Task to complete: Only the lines from the one holding "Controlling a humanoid" to the final line of the material below belong in the answer, transcribed exactly.

Given information:
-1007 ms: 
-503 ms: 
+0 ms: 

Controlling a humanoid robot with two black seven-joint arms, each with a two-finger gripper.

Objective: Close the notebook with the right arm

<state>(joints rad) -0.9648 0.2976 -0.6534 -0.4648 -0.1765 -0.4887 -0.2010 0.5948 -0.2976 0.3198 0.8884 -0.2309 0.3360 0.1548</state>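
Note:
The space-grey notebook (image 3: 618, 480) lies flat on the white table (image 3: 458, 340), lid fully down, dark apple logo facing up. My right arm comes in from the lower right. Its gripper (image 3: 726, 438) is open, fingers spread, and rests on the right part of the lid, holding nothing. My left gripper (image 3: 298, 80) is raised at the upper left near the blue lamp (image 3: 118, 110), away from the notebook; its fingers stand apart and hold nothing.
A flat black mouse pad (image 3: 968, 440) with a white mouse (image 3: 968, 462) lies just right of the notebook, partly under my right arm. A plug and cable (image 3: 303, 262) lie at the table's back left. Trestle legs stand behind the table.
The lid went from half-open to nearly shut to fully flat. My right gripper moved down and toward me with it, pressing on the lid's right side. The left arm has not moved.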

Solution:
Controlling a humanoid robot with two black seven-joint arms, each with a two-finger gripper.

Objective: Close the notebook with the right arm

<state>(joints rad) -0.9648 0.2976 -0.6534 -0.4648 -0.1765 -0.4887 -0.2010 0.5948 -0.2976 0.3198 0.8884 -0.2309 0.3360 0.1548</state>
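Note:
The space-grey notebook (image 3: 618, 480) lies flat on the white table (image 3: 458, 340), lid fully down, dark apple logo facing up. My right arm comes in from the lower right. Its gripper (image 3: 726, 438) is open, fingers spread, and rests on the right part of the lid, holding nothing. My left gripper (image 3: 298, 80) is raised at the upper left near the blue lamp (image 3: 118, 110), away from the notebook; its fingers stand apart and hold nothing.
A flat black mouse pad (image 3: 968, 440) with a white mouse (image 3: 968, 462) lies just right of the notebook, partly under my right arm. A plug and cable (image 3: 303, 262) lie at the table's back left. Trestle legs stand behind the table.
The lid went from half-open to nearly shut to fully flat. My right gripper moved down and toward me with it, pressing on the lid's right side. The left arm has not moved.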

No additional response is needed to complete this exercise.